╔══

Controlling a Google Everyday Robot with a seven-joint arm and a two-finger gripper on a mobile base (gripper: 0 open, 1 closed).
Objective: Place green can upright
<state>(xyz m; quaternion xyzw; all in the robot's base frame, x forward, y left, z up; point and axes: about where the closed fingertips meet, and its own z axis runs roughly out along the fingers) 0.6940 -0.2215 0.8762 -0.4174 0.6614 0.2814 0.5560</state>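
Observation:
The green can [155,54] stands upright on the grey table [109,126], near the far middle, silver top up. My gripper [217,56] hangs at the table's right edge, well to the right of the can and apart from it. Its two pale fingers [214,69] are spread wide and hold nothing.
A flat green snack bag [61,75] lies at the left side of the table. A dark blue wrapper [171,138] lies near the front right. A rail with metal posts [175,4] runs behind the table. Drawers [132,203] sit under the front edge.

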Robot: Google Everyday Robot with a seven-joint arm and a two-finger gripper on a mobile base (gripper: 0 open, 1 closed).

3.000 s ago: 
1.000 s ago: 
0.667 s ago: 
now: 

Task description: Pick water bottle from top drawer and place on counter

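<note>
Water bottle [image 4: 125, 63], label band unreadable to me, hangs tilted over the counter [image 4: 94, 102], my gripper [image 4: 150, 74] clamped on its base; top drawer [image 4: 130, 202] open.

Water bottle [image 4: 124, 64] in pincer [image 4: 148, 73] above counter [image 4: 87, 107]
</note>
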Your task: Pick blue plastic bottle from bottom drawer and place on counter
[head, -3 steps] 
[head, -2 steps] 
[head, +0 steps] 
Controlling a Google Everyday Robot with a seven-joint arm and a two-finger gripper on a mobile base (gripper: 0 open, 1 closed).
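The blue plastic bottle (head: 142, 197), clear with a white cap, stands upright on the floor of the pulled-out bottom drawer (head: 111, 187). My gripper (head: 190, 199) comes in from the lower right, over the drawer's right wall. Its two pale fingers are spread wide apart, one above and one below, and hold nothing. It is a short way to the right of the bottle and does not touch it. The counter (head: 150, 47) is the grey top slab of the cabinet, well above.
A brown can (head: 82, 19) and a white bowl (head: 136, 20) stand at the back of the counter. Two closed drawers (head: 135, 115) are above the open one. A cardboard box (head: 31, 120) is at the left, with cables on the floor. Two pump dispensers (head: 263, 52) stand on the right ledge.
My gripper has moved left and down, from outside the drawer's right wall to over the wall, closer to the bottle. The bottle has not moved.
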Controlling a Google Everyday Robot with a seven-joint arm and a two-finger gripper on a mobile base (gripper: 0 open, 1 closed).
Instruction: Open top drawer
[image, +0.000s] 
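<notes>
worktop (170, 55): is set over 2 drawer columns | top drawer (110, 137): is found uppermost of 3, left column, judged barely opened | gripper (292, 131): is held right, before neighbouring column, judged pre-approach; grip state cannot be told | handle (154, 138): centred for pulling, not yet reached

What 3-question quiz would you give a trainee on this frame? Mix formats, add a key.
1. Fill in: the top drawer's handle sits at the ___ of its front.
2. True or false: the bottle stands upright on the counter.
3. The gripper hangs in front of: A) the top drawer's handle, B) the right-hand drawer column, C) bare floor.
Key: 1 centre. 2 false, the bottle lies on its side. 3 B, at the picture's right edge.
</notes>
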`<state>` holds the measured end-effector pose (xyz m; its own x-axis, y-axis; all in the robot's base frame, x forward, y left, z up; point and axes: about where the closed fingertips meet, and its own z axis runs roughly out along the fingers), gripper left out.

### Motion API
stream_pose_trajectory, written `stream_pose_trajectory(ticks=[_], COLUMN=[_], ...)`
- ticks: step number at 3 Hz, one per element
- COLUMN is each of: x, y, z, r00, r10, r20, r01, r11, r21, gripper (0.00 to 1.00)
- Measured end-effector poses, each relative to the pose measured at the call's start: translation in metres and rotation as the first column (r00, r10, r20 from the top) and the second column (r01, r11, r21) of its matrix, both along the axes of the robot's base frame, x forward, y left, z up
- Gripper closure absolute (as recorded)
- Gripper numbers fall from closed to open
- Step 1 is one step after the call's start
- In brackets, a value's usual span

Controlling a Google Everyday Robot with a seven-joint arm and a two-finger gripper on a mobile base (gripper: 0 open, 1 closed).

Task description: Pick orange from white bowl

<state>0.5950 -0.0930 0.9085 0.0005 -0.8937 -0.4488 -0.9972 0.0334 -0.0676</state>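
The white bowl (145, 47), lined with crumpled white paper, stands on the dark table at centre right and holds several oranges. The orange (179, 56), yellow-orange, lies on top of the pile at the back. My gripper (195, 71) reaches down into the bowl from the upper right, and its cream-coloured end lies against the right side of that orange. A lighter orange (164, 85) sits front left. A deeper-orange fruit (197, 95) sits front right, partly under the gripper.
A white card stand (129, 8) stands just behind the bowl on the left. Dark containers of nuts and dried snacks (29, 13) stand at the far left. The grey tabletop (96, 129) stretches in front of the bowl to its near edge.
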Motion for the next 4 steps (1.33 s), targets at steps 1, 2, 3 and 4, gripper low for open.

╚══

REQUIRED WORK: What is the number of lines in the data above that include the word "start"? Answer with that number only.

SOLUTION TO THE PROBLEM: 2